*** Exercise inputs ***

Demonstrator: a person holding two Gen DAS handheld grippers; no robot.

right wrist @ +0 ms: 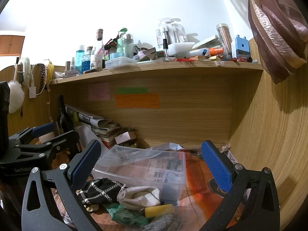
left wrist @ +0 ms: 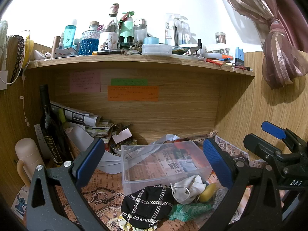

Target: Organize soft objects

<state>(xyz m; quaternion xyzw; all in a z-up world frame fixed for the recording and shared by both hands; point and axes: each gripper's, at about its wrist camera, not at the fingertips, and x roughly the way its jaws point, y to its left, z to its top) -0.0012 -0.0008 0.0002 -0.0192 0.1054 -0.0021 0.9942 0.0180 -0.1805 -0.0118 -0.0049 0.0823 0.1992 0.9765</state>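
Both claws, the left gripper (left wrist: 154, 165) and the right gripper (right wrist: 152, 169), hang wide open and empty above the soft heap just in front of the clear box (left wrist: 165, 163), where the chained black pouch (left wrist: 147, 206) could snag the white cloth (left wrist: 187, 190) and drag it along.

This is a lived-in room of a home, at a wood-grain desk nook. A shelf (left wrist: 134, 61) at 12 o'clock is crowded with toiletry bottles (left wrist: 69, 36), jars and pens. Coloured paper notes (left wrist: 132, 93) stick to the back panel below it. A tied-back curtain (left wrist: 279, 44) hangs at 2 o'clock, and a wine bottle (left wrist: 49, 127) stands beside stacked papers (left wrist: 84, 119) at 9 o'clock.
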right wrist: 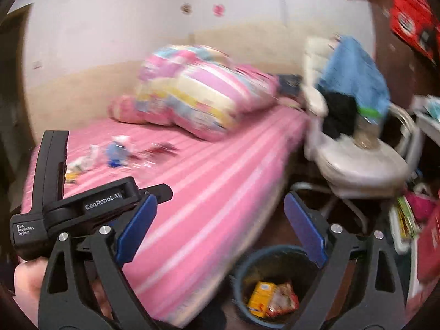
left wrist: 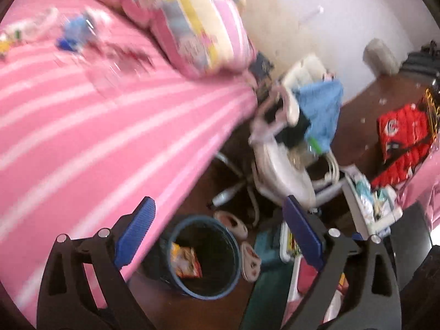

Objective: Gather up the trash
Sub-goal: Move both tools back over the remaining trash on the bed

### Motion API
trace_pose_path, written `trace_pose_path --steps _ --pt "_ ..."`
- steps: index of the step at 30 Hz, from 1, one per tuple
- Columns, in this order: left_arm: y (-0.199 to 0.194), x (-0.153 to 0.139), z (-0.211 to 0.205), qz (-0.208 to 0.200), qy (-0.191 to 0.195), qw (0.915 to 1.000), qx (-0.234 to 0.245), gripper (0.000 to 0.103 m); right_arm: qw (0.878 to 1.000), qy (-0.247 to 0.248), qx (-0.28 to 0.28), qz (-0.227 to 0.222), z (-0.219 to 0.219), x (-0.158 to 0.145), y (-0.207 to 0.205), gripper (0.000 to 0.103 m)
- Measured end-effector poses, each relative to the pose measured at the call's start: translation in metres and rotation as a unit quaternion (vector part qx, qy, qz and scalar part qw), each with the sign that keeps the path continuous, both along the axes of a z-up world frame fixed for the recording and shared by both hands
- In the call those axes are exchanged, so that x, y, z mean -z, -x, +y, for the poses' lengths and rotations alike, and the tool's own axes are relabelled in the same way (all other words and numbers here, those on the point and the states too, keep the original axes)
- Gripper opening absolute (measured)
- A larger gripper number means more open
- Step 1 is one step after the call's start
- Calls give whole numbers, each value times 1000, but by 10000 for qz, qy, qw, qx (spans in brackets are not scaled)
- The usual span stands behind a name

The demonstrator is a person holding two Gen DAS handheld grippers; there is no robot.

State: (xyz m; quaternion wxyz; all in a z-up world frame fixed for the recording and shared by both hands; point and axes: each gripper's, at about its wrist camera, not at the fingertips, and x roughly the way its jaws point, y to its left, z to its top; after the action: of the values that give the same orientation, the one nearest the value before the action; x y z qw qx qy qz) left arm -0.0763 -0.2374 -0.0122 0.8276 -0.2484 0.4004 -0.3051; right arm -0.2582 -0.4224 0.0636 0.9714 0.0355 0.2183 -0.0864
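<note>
Left wrist view: left gripper (left wrist: pixel 220 236) hovers, fingers spread, above the bin (left wrist: pixel 203 255).

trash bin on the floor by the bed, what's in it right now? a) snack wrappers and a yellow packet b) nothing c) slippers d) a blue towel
a: the right wrist view looks down into the trash bin, and a yellow packet lies beside a crumpled red snack wrapper at its bottom.

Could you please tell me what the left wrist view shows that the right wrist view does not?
Only the left wrist view shows the slippers on the floor beside the bin.

Only the right wrist view shows the left gripper from outside, and pink wall stickers.

Both show the bin with wrappers inside, the pink striped bed, scattered trash on it, and the white chair.
</note>
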Motion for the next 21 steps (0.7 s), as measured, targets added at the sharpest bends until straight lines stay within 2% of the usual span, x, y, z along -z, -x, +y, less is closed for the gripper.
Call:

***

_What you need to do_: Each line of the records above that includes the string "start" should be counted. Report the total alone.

_Task output_: 2